Kartika is now five years old and accompanies his foster father everywhere. One day the family is visited by another local priest Daya Shankar(Daya Shankar Pandey) who brings home Katika's birth mother. The family is shocked to see two women in veils entering their home one of whom, Nafeefa, is a social worker while other is Suriya, birth mother of Kartika, who being Muslim was given birth name of Mustafa. Since he had not been circumcised when he was lost, Pandit's family mistook him as Hindu. While Vedhika and Parvati are devastated at giving back Kartika to his mother, Pandit is torn by betrayal of his wife who had mentioned that the boy was a Brahmin. In order to purify himself, he starts Maun Vrat (vow of silence) and distances himself from performing rituals despite insistence of Vishnu Singh to rejoin the temple. But Pandit Chaturvedi still feels the love for Kartika in his heart and considers himself impure.

One night Vedhika hears her father say something. Joyous Parvati rushes to her husband to only hear him starting a Chandrayana Vrata (a month long fast).

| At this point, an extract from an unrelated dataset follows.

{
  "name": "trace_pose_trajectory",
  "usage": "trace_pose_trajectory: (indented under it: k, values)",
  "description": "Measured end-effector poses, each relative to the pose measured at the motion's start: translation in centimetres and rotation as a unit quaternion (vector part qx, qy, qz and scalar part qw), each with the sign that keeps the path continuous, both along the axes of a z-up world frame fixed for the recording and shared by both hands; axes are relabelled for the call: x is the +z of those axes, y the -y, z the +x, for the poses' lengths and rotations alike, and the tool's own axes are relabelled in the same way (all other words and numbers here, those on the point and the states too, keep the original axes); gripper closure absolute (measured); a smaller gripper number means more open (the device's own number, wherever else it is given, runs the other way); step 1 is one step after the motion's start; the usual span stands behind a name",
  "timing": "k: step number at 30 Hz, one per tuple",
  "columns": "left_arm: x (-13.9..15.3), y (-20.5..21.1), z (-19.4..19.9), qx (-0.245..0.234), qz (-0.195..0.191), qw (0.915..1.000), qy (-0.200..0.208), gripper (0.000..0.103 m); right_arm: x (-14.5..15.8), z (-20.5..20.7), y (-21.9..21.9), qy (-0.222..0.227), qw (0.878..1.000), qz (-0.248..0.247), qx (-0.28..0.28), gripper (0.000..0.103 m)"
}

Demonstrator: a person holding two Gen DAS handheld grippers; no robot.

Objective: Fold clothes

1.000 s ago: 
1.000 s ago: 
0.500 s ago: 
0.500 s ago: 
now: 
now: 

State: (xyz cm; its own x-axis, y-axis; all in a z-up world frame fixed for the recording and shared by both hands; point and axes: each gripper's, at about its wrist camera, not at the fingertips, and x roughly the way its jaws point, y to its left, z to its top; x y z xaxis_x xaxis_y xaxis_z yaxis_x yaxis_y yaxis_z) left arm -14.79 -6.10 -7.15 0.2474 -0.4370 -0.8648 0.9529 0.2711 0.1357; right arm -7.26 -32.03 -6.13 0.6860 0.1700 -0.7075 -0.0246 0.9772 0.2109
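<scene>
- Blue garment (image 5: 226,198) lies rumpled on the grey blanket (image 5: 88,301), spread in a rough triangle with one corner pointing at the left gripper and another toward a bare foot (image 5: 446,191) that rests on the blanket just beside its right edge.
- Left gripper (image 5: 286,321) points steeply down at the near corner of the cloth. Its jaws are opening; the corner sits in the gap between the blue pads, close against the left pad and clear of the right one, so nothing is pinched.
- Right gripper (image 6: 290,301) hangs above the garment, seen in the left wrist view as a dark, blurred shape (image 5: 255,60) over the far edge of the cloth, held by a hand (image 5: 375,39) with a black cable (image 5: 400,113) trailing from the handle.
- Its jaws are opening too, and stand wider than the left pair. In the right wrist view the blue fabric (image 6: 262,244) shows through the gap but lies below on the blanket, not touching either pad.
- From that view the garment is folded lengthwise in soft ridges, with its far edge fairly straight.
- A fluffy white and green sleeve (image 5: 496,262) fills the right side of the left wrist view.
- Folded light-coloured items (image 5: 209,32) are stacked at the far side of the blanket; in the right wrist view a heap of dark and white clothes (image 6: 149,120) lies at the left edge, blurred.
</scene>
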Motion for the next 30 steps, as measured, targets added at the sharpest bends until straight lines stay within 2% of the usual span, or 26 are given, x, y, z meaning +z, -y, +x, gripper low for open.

A pregnant Mani returns as a widow to her family; despite her brother's refusal to accept her, Vishnu Singh allots her a room as per instructions from Pandit Chaturvedi.

As city witnesses with religious fights, the family is visited by Suriya along with Kartika/Mustafa to request them to take him back to keep him safe. Parvati closes all the doors of house to keep them from entering in house. Later that night she talks with her husband about that.

One night Pandit Chaturvedi walks home and finds the city in ashes and blood. He walks around calling for Mustafa who calls him back from a window. At the same time a Muslim man runs to him who is chased by a group led by Surya and Daya. The group wants to lynch the man but they hesitate to proceed as the man hides behind Pandit Chaturvedi. Mustafa calls him, and upon seeing the kid, Surya declares that he will eliminate the kid due to which Pandit Chaturvedi has changed. Pandit Chaturvedi stops Surya and tells him that he has been teaching him and the city their religion and this is now their religion.

Pandit Chaturvedi calls Mustafa by the name he had given him 'kartika' and the boy runs to him. He picks the boy up and walks across the goons calmly. Everyone returns except Surya who stands there alone. In the last scene Pandit Chaturvedi and Kartika are walking home.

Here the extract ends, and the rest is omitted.